To prevent such circumstances, the cluster framework implements pingpong avoidance algorithms to prevent switching a resource group back to a node where it has already failed.
In Sun Cluster there are two pingpong avoidance algorithms: These algorithms are the rebalance and pingpong_check algorithms.

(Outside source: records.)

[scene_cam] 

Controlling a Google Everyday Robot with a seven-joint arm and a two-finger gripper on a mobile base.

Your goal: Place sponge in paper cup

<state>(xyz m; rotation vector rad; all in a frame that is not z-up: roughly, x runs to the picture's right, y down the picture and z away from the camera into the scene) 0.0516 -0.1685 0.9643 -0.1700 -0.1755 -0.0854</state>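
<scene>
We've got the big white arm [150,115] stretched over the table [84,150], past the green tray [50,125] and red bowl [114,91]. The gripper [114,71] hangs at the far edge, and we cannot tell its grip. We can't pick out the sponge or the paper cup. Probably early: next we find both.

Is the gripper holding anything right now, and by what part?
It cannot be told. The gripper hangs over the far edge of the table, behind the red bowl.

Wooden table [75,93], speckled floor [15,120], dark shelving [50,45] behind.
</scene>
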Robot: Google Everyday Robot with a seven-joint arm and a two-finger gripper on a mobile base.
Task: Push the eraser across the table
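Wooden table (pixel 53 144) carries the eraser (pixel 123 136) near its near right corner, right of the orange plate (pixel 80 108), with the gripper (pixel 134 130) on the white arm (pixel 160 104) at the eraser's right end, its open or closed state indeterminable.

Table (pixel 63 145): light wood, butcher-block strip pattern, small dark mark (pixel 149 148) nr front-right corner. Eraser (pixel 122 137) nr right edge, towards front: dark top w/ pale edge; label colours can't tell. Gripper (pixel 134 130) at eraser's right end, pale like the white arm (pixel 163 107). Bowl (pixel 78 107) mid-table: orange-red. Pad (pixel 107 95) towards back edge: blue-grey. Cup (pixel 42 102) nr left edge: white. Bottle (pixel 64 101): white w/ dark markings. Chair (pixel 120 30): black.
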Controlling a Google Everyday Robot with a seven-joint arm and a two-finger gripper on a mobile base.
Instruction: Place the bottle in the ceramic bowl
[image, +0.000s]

The rebalance algorithm is triggered when the resource group fails to start whereas the pingpong_check is triggered when a fault monitor for one of resources in the resource group detects a failure after the resource group has been successfully started.
This document describes the algorithms and their associated resources, and gives a procedure to demonstrate the algorithms in action.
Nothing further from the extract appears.